Posted by Alexander Deliyannis
Sep 6, 2014 at 08:50 AM

 

Agreed. That said, the comments include several interesting tools that I had personally never heard of before, such as

- Anki http://ankisrs.net/ similar to Supermemo, discussed here in the past http://www.outlinersoftware.com/topics/viewt/532/0/supermemo
- Weavi https://weavi.com a sort of public Gingko

 


Posted by MadaboutDana
Sep 6, 2014 at 09:39 AM

 

It does, however, perpetuate what appears to be something of a general belief about DEVONthink – that it doesn’t do subfolders. Actually, it does. It’s not an obvious feature, but it’s a convenient one. Under the ‘Data’ menu (in all versions of DEVONthink), there’s the option to ‘Group items’. In fact, this simply means, make a subfolder within an existing group. By selecting items using the ‘Command’ key (on a Mac; Ctrl on a PC), you can create as many subfolders as you like. You can create subfolders within subfolders, too.

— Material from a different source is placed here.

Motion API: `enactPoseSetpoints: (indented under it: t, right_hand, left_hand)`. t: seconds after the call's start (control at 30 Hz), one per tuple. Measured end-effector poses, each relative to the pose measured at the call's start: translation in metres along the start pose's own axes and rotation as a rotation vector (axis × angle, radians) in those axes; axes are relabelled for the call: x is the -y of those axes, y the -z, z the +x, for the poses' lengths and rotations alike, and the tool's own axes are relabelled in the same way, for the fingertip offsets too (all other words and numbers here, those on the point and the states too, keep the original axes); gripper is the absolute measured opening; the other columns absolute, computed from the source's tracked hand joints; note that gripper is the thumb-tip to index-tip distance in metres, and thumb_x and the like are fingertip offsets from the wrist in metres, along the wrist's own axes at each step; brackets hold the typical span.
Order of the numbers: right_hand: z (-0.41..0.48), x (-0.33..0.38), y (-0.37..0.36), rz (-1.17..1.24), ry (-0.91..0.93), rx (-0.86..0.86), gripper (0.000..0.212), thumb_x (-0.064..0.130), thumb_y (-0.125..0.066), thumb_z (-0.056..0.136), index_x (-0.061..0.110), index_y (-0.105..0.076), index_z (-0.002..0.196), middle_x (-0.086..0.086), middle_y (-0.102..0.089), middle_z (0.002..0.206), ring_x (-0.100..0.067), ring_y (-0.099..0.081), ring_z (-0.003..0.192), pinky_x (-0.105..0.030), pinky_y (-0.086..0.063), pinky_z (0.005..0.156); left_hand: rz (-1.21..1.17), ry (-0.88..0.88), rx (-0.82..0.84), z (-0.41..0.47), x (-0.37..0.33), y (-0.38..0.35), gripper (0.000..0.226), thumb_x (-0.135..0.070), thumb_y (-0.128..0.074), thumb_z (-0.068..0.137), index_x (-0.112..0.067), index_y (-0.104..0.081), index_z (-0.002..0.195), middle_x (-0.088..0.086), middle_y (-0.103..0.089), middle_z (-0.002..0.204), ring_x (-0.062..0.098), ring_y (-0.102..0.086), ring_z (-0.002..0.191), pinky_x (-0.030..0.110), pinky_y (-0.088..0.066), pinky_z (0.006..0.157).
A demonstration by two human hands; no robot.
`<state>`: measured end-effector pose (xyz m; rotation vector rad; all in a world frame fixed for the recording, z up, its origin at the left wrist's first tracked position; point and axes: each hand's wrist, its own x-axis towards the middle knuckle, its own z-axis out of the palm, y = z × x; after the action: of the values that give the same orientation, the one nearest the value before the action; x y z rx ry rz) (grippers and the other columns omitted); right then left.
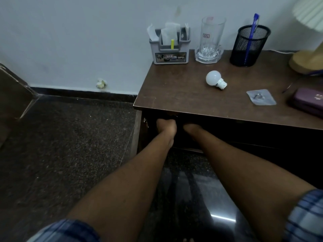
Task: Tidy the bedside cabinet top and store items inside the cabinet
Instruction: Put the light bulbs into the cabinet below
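Note:
The brown cabinet top (174,91) carries a grey organiser (170,51) with papers and a yellow marker, a glass mug (210,41), a black mesh pen cup (248,48) holding a blue pen (251,35), a white light bulb (215,79) lying on its side, a clear adhesive hook (261,97) and a purple case (309,102). Both arms reach into the dark cabinet opening (227,131) under the front edge. My left hand (166,127) looks curled; my right hand (190,128) is close beside it. Their fingers are lost in shadow.
A lamp with a wooden base (307,62) and pleated shade stands at the back right. The open cabinet door's edge (138,133) stands left of my hands. Dark speckled floor (70,145) spreads to the left, bounded by the white wall.

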<state>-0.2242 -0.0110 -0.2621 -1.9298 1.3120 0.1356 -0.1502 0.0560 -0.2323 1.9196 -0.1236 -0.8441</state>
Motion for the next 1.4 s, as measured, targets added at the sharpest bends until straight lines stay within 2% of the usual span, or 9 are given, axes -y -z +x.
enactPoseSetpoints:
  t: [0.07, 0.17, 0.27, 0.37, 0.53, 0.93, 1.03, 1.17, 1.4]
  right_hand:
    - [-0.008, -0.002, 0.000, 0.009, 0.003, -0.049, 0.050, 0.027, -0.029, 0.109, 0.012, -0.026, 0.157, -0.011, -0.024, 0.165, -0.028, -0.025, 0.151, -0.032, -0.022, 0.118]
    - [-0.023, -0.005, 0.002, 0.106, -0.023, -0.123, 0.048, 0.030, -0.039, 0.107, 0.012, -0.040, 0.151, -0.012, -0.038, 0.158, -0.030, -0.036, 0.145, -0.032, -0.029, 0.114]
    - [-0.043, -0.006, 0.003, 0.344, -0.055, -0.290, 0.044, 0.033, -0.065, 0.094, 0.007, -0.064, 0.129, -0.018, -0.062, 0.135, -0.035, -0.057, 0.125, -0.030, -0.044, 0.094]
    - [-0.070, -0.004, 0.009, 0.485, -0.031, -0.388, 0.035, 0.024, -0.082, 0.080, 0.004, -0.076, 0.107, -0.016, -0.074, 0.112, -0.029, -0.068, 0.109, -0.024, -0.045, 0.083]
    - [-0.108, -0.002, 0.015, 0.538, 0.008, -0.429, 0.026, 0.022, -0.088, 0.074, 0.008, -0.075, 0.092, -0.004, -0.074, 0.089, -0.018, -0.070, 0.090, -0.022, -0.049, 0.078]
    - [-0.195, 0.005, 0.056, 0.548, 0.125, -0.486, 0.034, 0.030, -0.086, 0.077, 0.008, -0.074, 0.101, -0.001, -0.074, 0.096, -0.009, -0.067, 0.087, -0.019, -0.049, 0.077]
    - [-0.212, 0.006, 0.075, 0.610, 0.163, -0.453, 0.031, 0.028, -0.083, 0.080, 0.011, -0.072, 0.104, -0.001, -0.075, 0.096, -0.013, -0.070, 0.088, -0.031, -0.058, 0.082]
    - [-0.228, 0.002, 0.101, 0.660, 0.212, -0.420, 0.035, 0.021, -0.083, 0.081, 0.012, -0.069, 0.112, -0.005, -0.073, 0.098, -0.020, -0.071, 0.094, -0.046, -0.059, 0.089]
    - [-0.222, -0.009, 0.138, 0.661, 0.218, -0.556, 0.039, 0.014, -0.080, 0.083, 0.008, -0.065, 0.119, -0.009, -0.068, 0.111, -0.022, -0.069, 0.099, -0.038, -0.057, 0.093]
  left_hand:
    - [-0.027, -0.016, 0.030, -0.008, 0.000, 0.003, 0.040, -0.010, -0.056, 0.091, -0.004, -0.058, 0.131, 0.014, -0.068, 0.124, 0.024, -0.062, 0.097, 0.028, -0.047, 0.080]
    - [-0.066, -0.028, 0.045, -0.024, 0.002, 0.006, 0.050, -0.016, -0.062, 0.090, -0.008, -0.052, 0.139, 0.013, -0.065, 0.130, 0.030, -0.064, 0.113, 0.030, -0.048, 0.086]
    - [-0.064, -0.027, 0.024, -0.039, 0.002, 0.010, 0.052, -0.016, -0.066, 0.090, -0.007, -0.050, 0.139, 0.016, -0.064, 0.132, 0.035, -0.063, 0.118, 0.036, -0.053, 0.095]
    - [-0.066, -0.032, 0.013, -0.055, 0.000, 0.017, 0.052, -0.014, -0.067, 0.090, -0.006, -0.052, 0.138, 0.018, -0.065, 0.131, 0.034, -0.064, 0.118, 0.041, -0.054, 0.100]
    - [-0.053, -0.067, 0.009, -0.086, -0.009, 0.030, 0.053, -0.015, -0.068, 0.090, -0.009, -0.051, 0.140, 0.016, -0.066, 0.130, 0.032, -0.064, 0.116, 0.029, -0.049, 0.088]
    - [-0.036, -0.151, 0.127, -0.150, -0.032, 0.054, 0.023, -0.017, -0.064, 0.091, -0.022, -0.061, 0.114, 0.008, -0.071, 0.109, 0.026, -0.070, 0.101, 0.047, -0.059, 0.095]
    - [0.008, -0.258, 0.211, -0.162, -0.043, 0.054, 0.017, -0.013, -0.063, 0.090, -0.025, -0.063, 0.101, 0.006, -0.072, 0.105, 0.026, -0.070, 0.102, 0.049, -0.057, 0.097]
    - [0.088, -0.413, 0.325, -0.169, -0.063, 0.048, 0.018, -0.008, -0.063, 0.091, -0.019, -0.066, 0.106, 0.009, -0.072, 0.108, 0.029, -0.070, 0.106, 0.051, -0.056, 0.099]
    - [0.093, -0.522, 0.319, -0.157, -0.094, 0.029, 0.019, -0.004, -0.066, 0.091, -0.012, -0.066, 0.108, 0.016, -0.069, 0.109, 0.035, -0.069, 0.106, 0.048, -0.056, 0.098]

And of course DEVONthink also has tagging. Not sure if you can group those yet, but I intend to find out!

 


Posted by MadaboutDana
Sep 6, 2014 at 09:52 AM

 

On the subject of groups vs subfolders. I think the reason DEVONthink refers to folders/subfolders as ‘Groups’ is because there’s a fundamental difference in the way the data is handled. If you group stuff in DEVONthink, and especially if you group stuff in subgroups, if you later decide to ‘ungroup’ the items in a subgroup, they aren’t deleted – they’re simply moved back into the parent group. This appears to apply all the way up to the top level of the hierarchy – you’ll find the ‘group/ungroup’ options on the context menus for top-level groups, but also for any item, because you can have single-item groups if you want.

It’s a very powerful feature, and has made me very happy! It means DEVONthink can be used as a hierarchical information manager in just the same way as any more conventional two-pane outlining tool, but with the added advantage that you can spontaneously decide to group/ungroup a large selection of items on the spur of the moment. This, in combination with Spotlight integration, extensive tagging/labelling options, and the outstanding export/conversion features, makes DEVONthink into an amazingly powerful information manager.

On conversion: you can save stuff in DEVONthink as e.g. PDF files (side note: it has an exceptionally good PDF rendering engine - I don’t know how it does it, but web pages saved as PDFs in DEVONthink are vastly superior to web pages saved as PDFs in any other information manager I’ve experimented with; excellent format preservation), and then decide to convert them to rich-text or plain-text files later on. I’ve just converted a web page that took up 1.5 MB in the database to a rich-text file that takes up around 25 KB. DEVONthink creates a copy, so you can decide later whether you want to nuke the PDF and just keep the rich-text file, or vice versa.

Of course DEVONthink also has its Auto Classify feature, too, but that doesn’t work in the Personal version. Looks like I may have to CRIMP the Pro version after all…

Rather against my will, because I’ve already invested in so many alternatives, I’m very impressed by DEVONthink. Not least because its capture function is so stable (synchronisation with the iOS app, on the other hand, is not very stable! but there are signs they’re working on that!). So far, I’ve not had any crashes, wobbles or memory moments with DEVONthink, which sets it apart from all the others (Yojimbo, Together, especially Stache, and even Scrivener).